Miguel de Unamuno fue muchas cosas en su vida: filólogo, filósofo, novelista, dramaturgo, poeta, rector de universidad, agitador político…pero su única y verdadera vocación, la que practicó con entusiasmo desde sus escritos juveniles hasta el fin de sus días, fue la de hereje. Si le hubiera sido dado leer la carta pastoral que en 1953 escribió contra él don Antonio de Pildain y Zapiaim, obispo de Canarias, titulada «Don Miguel de Unamuno, hereje máximo y maestro de herejías«, seguramente se hubiera sentido en lo más recóndito complacido. Porque Unamuno fue desde luego un pensador a la contra, y contra esto y aquello, contra los hunos y los hotros, como él mismo gustaba decir. Un inconformista radical, capaz de sostener las perspectivas más extremas, pero en cambio incompatible con la sumisión sin protestas a cualquier dogma, aunque fuese el más razonable y menos chocante.

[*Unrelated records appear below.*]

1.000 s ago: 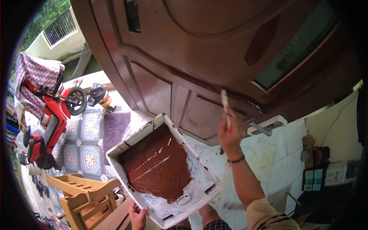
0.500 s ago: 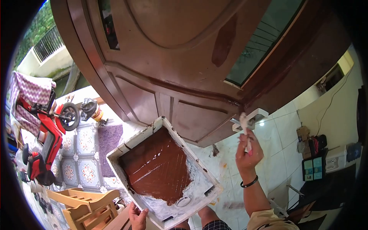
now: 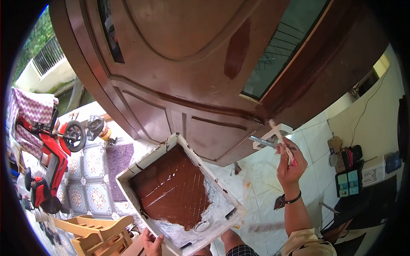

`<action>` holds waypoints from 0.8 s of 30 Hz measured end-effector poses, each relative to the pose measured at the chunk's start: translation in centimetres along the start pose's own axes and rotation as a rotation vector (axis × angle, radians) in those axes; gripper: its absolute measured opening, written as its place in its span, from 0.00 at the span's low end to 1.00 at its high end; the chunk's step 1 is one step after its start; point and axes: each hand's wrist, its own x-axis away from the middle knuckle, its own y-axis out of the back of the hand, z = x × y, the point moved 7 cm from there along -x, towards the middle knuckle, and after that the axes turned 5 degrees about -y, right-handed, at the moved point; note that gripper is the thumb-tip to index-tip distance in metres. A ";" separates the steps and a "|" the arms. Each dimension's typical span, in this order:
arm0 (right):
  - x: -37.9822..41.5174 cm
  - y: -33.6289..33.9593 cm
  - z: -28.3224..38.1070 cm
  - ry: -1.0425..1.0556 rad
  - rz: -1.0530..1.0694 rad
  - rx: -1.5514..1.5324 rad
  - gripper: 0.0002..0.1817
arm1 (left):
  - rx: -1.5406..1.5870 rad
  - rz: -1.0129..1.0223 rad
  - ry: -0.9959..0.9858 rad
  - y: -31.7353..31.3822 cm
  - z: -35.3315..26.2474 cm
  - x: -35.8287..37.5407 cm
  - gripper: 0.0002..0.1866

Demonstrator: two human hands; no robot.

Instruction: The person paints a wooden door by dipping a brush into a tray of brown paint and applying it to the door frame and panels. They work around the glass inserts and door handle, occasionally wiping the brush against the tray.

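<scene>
My left hand (image 3: 152, 243) grips the lower edge of a white tray (image 3: 232, 213), which has a pool of reddish-brown paint (image 3: 171, 187) over much of its bottom. In my right hand (image 3: 292, 164) is a thin paintbrush (image 3: 282, 137), closed in the fingers, its pale tip close to the lower part of a brown panelled door (image 3: 179, 64). A darker, wet-looking brown patch (image 3: 237, 49) shows on the door beside a narrow glass pane (image 3: 282, 47). The door handle (image 3: 262, 141) sits just left of my right hand.
At the left a red motorbike (image 3: 55, 160) stands on patterned tiles, near a purple mat (image 3: 119, 170) and a bucket with a black bag (image 3: 97, 127). A wooden chair (image 3: 96, 234) is at the lower left. Boxes and a white container (image 3: 373, 173) are at the right.
My right hand has moved right and slightly down with the brush, whose shaft now tilts more. The view has shifted slightly; the tray remains in my left hand.
</scene>
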 end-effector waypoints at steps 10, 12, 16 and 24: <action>-0.6 0.3 2.0 0.168 0.024 0.105 0.05 | -0.065 0.014 0.034 0.9 1.3 -0.4 0.35; -0.7 -1.4 2.6 0.108 0.092 0.138 0.05 | -0.043 0.014 0.051 1.2 2.4 -0.6 0.36; -2.6 -1.9 2.7 0.198 0.040 0.293 0.08 | -0.029 -0.023 0.100 1.2 2.7 -0.5 0.37; -3.2 -0.3 7.1 0.489 -0.016 0.394 0.13 | -0.033 0.005 -0.007 1.0 3.0 -0.4 0.33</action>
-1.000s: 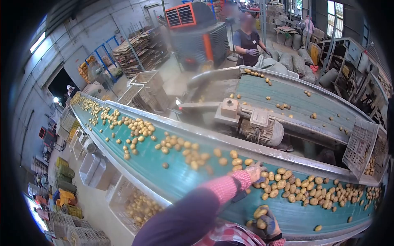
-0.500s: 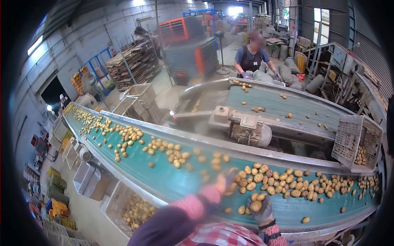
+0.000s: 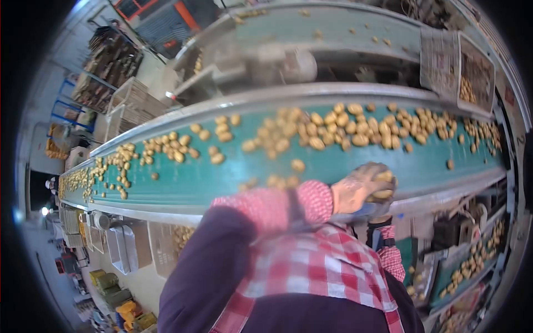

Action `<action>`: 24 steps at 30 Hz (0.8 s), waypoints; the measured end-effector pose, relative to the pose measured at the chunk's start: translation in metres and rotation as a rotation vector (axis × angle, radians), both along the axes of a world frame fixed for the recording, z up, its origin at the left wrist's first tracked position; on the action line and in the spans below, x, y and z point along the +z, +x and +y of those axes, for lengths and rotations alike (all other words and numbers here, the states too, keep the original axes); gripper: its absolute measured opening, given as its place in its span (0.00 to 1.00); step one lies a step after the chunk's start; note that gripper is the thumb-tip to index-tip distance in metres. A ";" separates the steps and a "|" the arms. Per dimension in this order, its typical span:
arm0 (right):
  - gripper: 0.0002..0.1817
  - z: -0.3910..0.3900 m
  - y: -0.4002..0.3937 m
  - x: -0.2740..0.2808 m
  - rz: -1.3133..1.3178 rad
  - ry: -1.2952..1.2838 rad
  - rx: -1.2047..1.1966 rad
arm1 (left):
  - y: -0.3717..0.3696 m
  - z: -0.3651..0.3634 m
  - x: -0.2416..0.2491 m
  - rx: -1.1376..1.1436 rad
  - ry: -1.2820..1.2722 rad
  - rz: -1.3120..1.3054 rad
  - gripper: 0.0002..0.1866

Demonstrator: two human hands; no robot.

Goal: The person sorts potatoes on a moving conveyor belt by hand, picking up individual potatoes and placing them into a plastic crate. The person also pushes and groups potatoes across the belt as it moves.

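Note:
My left hand (image 3: 353, 192), in a worn glove, reaches across in front of my body to the belt's near edge. Its fingers curl over a few potatoes (image 3: 383, 193). Right below, my gloved right hand (image 3: 382, 210) cups the same potatoes from underneath, mostly hidden behind the left hand. Both hands meet close over the metal rim of the green conveyor belt (image 3: 427, 164). Beyond them, a dense band of loose potatoes (image 3: 361, 140) lies along the belt's far side. One single potato (image 3: 298, 165) sits left of my hands, nearer to me.
Across the belt runs a second conveyor (image 3: 344, 25), with a plastic crate (image 3: 440, 58) at its right end. A lower belt carrying potatoes (image 3: 472, 258) shows at bottom right. On the near side at left stand a crate (image 3: 162, 244) and a white bin (image 3: 123, 250).
My view has tilted down. My left hand has moved from the potatoes on the belt to my right hand, and both are now together at the near rim.

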State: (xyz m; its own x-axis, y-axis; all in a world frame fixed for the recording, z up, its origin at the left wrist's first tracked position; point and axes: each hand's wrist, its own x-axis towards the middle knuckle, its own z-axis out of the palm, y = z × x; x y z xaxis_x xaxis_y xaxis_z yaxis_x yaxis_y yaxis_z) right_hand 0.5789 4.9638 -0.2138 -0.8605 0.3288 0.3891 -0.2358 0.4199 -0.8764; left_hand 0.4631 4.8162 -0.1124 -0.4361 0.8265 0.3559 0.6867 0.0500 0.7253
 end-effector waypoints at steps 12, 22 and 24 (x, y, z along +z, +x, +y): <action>0.28 0.272 0.309 -0.033 -1.629 -0.430 -0.628 | -0.084 0.003 -0.074 0.185 -0.232 0.032 0.19; 0.21 0.255 -0.012 -0.010 -0.398 -0.467 -0.315 | -0.198 -0.062 -0.092 0.878 -0.952 -0.004 0.17; 0.19 0.218 -0.093 -0.010 -0.380 -0.104 -0.153 | -0.197 -0.067 -0.096 0.843 -0.936 -0.139 0.17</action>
State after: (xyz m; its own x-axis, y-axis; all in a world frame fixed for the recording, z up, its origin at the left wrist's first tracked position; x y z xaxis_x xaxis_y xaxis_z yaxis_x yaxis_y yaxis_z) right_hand 0.4863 5.1816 -0.2233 -0.8748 0.4843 0.0115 0.1705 0.3300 -0.9284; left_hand 0.2662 4.7497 -0.2085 -0.9348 0.1847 -0.3034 0.1128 0.9643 0.2397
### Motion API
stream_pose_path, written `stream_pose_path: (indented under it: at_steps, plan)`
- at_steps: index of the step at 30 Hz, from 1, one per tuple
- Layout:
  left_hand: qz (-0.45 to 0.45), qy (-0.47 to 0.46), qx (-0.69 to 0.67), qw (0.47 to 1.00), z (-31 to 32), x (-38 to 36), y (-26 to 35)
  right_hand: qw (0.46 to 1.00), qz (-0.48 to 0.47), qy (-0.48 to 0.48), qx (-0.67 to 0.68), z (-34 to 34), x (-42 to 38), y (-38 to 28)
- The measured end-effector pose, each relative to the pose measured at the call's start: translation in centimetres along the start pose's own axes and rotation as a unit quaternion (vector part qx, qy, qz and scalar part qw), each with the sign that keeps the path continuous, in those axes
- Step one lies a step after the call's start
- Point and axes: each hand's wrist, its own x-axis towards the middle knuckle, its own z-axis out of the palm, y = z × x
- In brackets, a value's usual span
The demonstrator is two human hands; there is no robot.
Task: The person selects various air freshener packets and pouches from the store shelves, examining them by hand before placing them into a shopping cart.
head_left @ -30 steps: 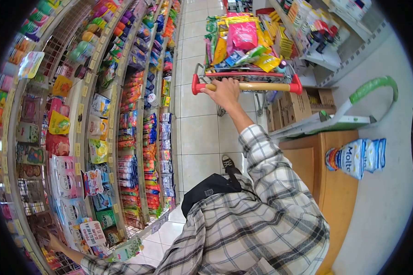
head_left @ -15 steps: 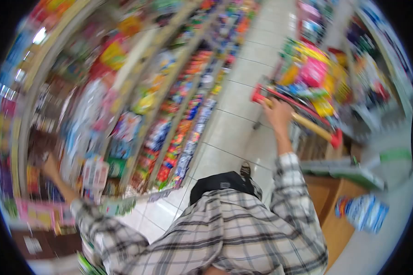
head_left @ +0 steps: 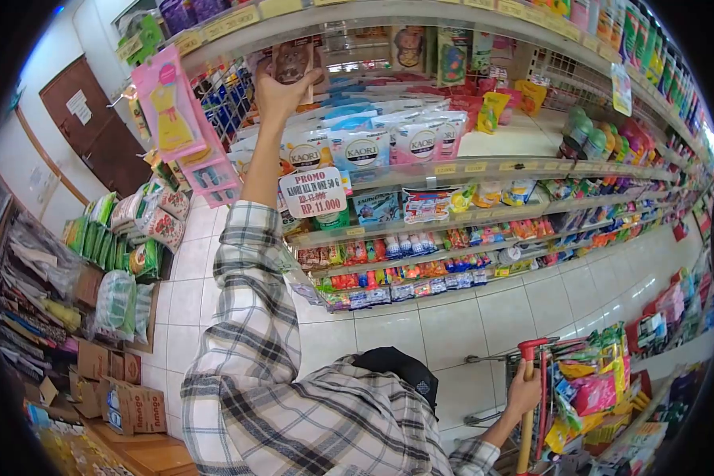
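Note:
Up at the shelf, my left hand [head_left: 282, 95] is closed round a brown packet [head_left: 293, 60] with a bear-like picture, thumb on its right side. White and pink KAORI pouches [head_left: 361, 149] stand in a row just below, with a promo price sign [head_left: 313, 193] in front. At the lower right my right hand [head_left: 523, 390] grips the yellow bar of the cart handle [head_left: 527, 412], which has a red end. Colourful packets [head_left: 595, 390] fill the cart beyond it.
Pink hanging packs [head_left: 169, 111] are at the shelf's left end. Green and white bags [head_left: 119, 238] and cardboard boxes [head_left: 131, 404] stand at the left. Lower shelves [head_left: 428, 258] stick out over the tiled floor [head_left: 468, 321]. A brown door [head_left: 95, 127] is at the back left.
The view has turned left towards the shelf and sharpened. My left hand now shows clearly with the brown packet in its grasp. My right hand is still on the cart handle.

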Motion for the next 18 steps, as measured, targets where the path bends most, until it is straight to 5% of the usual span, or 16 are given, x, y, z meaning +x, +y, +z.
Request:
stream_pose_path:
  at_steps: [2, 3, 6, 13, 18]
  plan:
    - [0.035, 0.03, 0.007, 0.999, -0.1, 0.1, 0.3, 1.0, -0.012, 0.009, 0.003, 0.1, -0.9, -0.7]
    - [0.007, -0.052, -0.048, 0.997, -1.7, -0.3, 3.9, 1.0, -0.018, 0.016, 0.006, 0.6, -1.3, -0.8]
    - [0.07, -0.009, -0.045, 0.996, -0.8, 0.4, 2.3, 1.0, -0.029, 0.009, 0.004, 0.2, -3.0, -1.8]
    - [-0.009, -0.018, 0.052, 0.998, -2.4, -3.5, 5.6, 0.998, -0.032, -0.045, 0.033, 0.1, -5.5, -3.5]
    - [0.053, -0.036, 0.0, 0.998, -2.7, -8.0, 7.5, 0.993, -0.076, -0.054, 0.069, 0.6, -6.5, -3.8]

Como otros herejes, tuvo el gusto de la homilía, pero siempre predicó contra los predicadores oficiales. A diferencia de la mayoría de los herejes, no fue heraldo de una nueva fe, sino que se obstinó en proclamar que cualquier fe acogida al magisterio de la mayoría y de lo indisputable es una fe fingida. Desconoció los útiles parapetos de la reticencia irónica y del sentido común, que salvaron de la hoguera al humanista Erasmo. Fue un energúmeno sin malicia, un energúmeno a su costa. Careció de la crueldad calculadora de costes y beneficios que puso a tantos otros aparentemente más sensatos al servicio de campos de concentración o pelotones de fusilamiento. Por encima de todo fue capaz de convertir en estilo la intensidad íntima, para la que como buen filólogo encontró el más atinado de los nombres: la llamó agonía.